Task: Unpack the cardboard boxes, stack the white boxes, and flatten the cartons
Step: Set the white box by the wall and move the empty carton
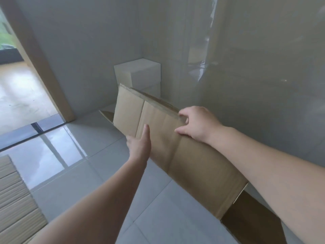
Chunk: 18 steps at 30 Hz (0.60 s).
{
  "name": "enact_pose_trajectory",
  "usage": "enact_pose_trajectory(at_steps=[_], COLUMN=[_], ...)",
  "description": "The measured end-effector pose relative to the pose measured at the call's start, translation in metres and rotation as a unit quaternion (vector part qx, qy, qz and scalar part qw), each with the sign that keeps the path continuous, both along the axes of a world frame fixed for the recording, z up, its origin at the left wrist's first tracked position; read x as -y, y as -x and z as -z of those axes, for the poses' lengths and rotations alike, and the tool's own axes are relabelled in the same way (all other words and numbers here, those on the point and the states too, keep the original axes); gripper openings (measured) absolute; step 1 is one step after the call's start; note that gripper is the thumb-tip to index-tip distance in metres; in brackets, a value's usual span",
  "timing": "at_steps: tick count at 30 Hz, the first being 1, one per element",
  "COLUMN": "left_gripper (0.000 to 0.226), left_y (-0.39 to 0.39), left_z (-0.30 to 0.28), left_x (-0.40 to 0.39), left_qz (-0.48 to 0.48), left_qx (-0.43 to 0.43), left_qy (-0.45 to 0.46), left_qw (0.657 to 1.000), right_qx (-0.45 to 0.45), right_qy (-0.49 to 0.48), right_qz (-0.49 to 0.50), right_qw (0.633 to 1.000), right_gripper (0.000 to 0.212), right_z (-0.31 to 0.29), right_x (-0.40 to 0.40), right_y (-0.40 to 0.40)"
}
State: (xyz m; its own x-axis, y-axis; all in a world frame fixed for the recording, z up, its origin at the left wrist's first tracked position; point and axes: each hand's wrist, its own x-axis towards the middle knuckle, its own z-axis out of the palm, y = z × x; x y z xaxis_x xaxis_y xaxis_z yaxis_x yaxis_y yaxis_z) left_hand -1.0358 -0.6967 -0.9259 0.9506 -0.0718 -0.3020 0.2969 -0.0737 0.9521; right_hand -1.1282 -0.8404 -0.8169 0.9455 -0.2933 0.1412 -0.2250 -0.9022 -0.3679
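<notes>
left hand (139, 145): arm extended, fingers straight, pressing flat | right hand (197, 123): arm extended, fingers curled, thumb pinching an edge

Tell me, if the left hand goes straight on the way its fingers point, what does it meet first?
The left hand lies flat against the cardboard carton, fingers pointing up and away. Sliding on, it would probably pass the carton's top edge and then reach the white boxes in the corner, though depth is unclear.

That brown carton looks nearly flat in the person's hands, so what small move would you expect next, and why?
Probably lowering the flattened carton onto the cardboard already lying on the floor by the wall. The right hand grips its top edge, the left hand lies flat against its face, and the white boxes already sit stacked in the corner.
</notes>
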Motion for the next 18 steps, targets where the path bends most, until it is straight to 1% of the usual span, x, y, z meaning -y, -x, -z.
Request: enact_pose_trajectory(at_steps=[1, 3, 6, 8, 10, 12, 15, 18], left_gripper=[0.094, 0.084, 0.066, 0.052, 0.042, 0.042, 0.043, 0.042], left_y=[-0.004, -0.011, -0.015, -0.013, -0.006, 0.004, 0.027, 0.052], left_z=[-0.010, -0.030, -0.049, -0.051, -0.046, -0.032, -0.008, 0.009], left_x=[-0.005, -0.014, -0.029, -0.033, -0.028, -0.017, 0.010, 0.047], left_qz=[-0.024, -0.040, -0.015, 0.022, 0.073, 0.132, 0.227, 0.294], left_qx=[0.055, 0.153, 0.229, 0.258, 0.266, 0.267, 0.274, 0.298], left_qy=[-0.013, -0.034, -0.109, -0.169, -0.193, -0.225, -0.278, -0.304], left_qw=[0.998, 0.987, 0.967, 0.951, 0.942, 0.928, 0.892, 0.856], right_qx=[-0.024, -0.057, -0.085, -0.089, -0.091, -0.095, -0.112, -0.114], right_qy=[-0.026, -0.075, -0.079, -0.066, -0.058, -0.051, -0.028, -0.025], right_qz=[-0.021, -0.066, -0.109, -0.109, -0.089, -0.064, -0.017, 0.033], right_qw=[0.999, 0.993, 0.987, 0.988, 0.990, 0.992, 0.993, 0.993], right_gripper=[0.031, 0.007, 0.015, 0.010, 0.009, 0.010, 0.010, 0.013], right_z=[0.000, 0.005, 0.023, 0.034, 0.041, 0.045, 0.053, 0.063], right_x=[-0.008, -0.025, -0.045, -0.045, -0.033, -0.014, 0.026, 0.068], right_y=[0.001, 0.001, 0.004, 0.009, 0.014, 0.023, 0.043, 0.070])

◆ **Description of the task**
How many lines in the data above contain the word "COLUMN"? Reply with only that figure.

◆ **Response area**
2